Bio: John H.L. Hansen, received the Ph.D. & M.S. degrees from Georgia Institute of Technology, and B.S.E.E. degree from Rutgers Univ., N.J. He joined Univ. of Texas at Dallas (UTDallas), Erik Jonsson School of Engineering & Computer Science in 2005, where he is Associate Dean for Research, Professor of Electrical & Computer Engineering, Distinguished Univ. Chair in Telecommunications Engineering, and holds a joint appointment in the School of Behavioral & Brain Sciences (Speech & Hearing). At UTDallas, he established The Center for Robust Speech Systems (CRSS). He is an ISCA Fellow, IEEE Fellow, past Member and TC Chair of IEEE Signal Processing Society Speech & Language Processing Technical Committee (SLTC), ISCA Distinguished Lecturer, and Technical Advisor to the U.S. Delegate for NATO (IST/TG-01). He currently serves as ISCA President. He has supervised 88 PhD/MS thesis candidates, was the recipient of 2005 Univ. of Colorado Teacher Recognition Award, and author/co-author of 735 journal/conference papers, including 11 books in the field of speech processing and language technology. He served as General Chair and Organizer for Interspeech-2002, Co-Organizer and Technical Program Chair for IEEE ICASSP-2010, and Co-General Chair and Organizer for IEEE Workshop on Spoken Language Technology (SLT-2014) (Lake Tahoe, NV).
Abstract: A lot of the recent progress on many AI tasks were enabled in part by the availability of large quantities of labeled data. Yet, humans are able to learn concepts from as little as a handful of examples. Meta-learning has been a very promising framework for addressing the problem of generalizing from small amounts of data, known as few-shot learning. In this talk, I’ll present an overview of the recent research that has made exciting progress on this topic. I will also share my thoughts on the challenges and research opportunities that remain in few-shot learning, including a proposal for a new benchmark.
Bio: Hugo Larochelle is a Research Scientist at Google Brain and lead of the Montreal Google Brain team. He is also a member of Yoshua Bengio’s Mila and an Adjunct Professor at the Université de Montréal. Previously, he was an Associate Professor at the University of Sherbrooke. Larochelle also co-founded Whetlab, which was acquired in 2015 by Twitter, where he then worked as a Research Scientist in the Twitter Cortex group. From 2009 to 2011, he was also a member of the machine learning group at the University of Toronto, as a postdoctoral fellow under the supervision of Geoffrey Hinton. He obtained his Ph.D. at the Université de Montréal, under the supervision of Yoshua Bengio. Finally, he has a popular online course on deep learning and neural networks, freely accessible on YouTube.

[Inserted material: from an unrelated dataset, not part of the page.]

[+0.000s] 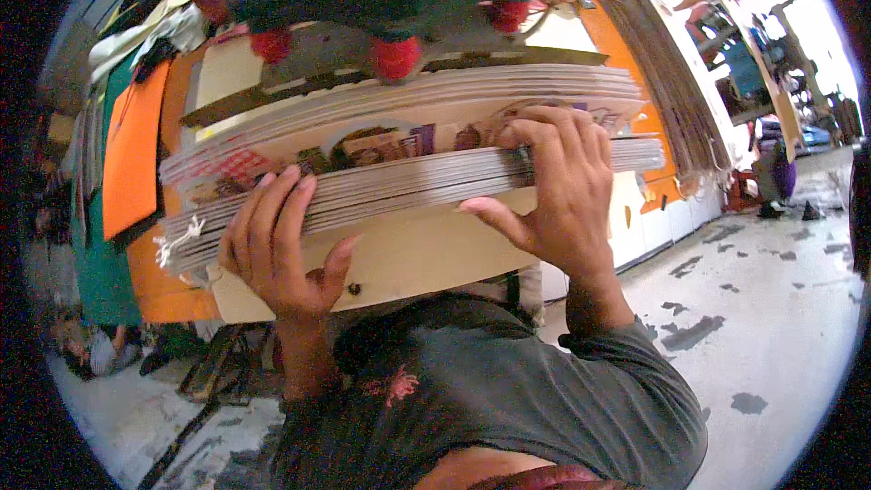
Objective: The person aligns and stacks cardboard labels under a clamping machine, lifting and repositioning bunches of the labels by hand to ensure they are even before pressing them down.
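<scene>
Two thick bundles of flat, layered printed sheets lie across the cream worktop (426, 259) in front of me. The near bundle (408, 191) shows its grey edges. Behind it, the far bundle (544, 82) has a coloured printed face turned toward me, partly covered. My left hand (281, 245) grips the near bundle toward its left end, fingers over the top and thumb on the near side. Toward the right end, my right hand (567, 181) spans the same bundle, its fingertips against the printed face and its thumb at the near edge. White strings (180, 240) hang at the left end.
A dark green machine (336, 0) with red knobs (396, 57) stands just beyond the bundles. An orange panel (134, 154) is at the left. Long brown strips (667, 82) stack at the right, beside a grey patched floor (726, 308). Other people are in the far right background.
</scene>
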`<action>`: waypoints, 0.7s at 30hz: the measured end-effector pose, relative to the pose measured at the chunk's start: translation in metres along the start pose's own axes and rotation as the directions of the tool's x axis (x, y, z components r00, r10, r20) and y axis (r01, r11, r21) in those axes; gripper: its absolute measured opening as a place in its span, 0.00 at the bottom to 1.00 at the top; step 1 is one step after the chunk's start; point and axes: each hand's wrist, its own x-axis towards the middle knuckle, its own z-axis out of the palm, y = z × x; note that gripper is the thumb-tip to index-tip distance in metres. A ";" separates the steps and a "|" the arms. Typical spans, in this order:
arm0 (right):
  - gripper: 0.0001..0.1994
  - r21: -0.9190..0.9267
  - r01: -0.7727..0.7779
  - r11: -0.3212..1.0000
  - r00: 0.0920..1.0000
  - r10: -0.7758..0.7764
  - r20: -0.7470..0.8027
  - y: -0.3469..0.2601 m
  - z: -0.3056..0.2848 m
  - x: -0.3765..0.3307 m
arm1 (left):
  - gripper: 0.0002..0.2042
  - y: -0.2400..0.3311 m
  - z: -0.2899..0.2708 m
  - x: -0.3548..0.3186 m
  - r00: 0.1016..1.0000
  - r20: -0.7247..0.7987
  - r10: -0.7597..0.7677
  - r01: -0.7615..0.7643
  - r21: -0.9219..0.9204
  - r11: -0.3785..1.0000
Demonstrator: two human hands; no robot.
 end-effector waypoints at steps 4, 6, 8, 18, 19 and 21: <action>0.33 -0.046 0.017 0.999 0.998 -0.020 -0.052 -0.002 0.001 0.004 | 0.32 0.000 -0.003 -0.001 1.000 0.007 -0.019 0.018 0.038 0.999; 0.33 -0.042 0.015 0.999 0.999 -0.017 -0.047 0.001 0.001 0.002 | 0.32 0.002 -0.001 -0.002 0.999 0.011 -0.041 0.040 0.047 0.998; 0.34 -0.027 0.029 0.999 0.998 -0.031 -0.057 0.001 0.000 0.002 | 0.32 0.002 0.000 -0.001 0.999 0.006 -0.036 0.036 0.048 0.998; 0.37 0.014 0.069 0.998 0.990 -0.066 -0.127 0.004 0.002 -0.002 | 0.32 0.000 0.000 -0.003 0.999 -0.036 -0.023 0.026 0.070 0.997; 0.39 0.010 0.056 0.998 0.994 -0.055 -0.097 0.003 0.001 -0.001 | 0.32 0.001 0.001 -0.002 0.999 -0.037 -0.023 0.026 0.071 0.997; 0.41 0.005 0.043 0.999 0.997 -0.043 -0.068 0.003 0.000 -0.001 | 0.32 0.003 0.003 0.002 0.997 -0.074 -0.034 0.033 -0.014 0.999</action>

Abstract: The field of language technologies has had a tumultuous relationship with the field of linguistics. Linguistic theory is too abstract and you have to study it for a long time to see how it can help. On the other hand, the field of language technologies still relies on annotated data and on linguistic output representations such as dependency trees, parts of speech, or morphological tags. This talk is about something that will help you: the concept of morphosyntactic strategy. It is (mostly) not theoretical. It will demystify languages you don’t speak and help you design input representations and techniques that work for more languages and do meaningful error analysis. This talk will be partly educational (what is a morphosyntactic strategy), partly positional (where is the concept of morphosyntactic strategy missing in the field of language technologies and where it can help) and partly research oriented (a study on detecting the concept of causality in English text). I will relate the concept of morphosyntactic strategy to the framework of Construction Grammar and the fascinating historical process of grammaticalization (how meanings become grammar).

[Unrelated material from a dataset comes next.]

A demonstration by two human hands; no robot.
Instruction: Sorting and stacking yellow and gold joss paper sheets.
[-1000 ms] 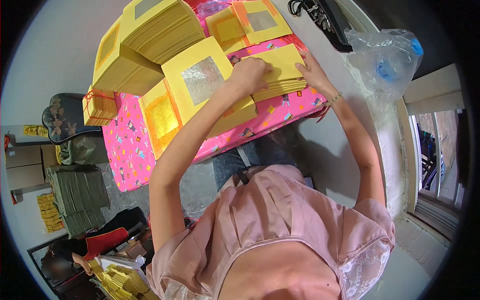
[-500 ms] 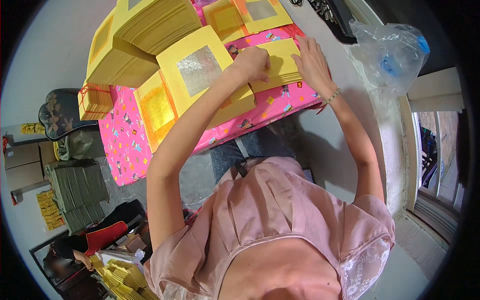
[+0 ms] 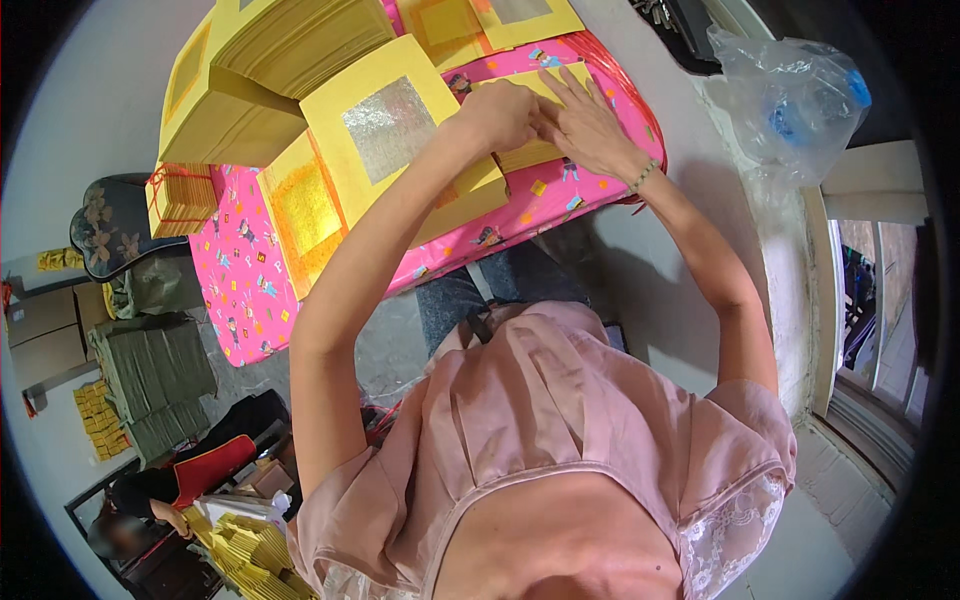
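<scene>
A folded stack of yellow paper [image 3: 528, 157] lies on the pink patterned tablecloth [image 3: 235, 265], beneath both hands. My left hand [image 3: 494, 116] rests on its left part with the fingers curled in; whether they pinch a sheet is hidden. Flat across the right part lies my right hand [image 3: 592, 128], fingers stretched and thumb close to the left hand's fingers. To the left, beside my left forearm, sits a thick yellow paper stack with a silver foil square [image 3: 388, 128] on top. Partly under it is yellow paper with an orange-edged gold square [image 3: 305, 212].
Tall yellow paper stacks [image 3: 235, 115] stand at the far left, near a small bundle tied with red string [image 3: 183, 200]. Red strings [image 3: 648, 110] hang over the table's right edge. A clear plastic bag [image 3: 790, 110] is at the right. Another person's hand [image 3: 170, 517] shows at lower left.
My right hand has slid left and down over the folded yellow stack, now meeting my left hand. The left hand has shifted slightly, its fingers more curled.
</scene>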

Bio: Lori Levin is a linguist (BA UPenn 1979, Ph.D. MIT 1986) with over 35 years experience in NLP. She currently specializes in NLP in low-resource scenarios and has also specialized in grammar formalisms, lexicons, discourse annotation, and morphology. The first twenty years of her career were focused on multi-lingual meaning representations for rule-based MT.
Abstract: How could humans or machines discover high-level abstract representations which are not directly specified in the data they observe? The original goal of deep learning is to enable learning of such representations in a way that disentangles underlying explanatory factors. Ideally, this would mean that high-level semantic factors could be decoded from top-level representations with simple predictors like a linear classifier, trainable from very few examples. However, there are too many ways of representing the same information, and it is thus necessary to provide additional clues to the learner, which can be thought about as priors. We highlight several such priors. One of those priors is that high-level factors measured at different times (or places) have high mutual information, i.e., can be predicted from each other and contain many bits of information. We present recent work in unsupervised representation learning towards maximizing the mutual information between random variables. Finally, we introduce the novel idea that good representations should be robust under changes in distribution and show that this can, in fact, be used in a meta-learning setup to identify causal variables and how they are causally related.
Bio: Yoshua Bengio is recognized as one of the world’s leading experts in artificial intelligence (AI) and a pioneer in deep learning.
Since 1993, he has been a professor in the Department of Computer Science and Operational Research at the Université de Montréal. Holder of the Canada Research Chair in Statistical Learning Algorithms, he is also the founder and scientific director of Mila, the Quebec Institute of Artificial Intelligence, which is the world’s largest university-based research group in deep learning.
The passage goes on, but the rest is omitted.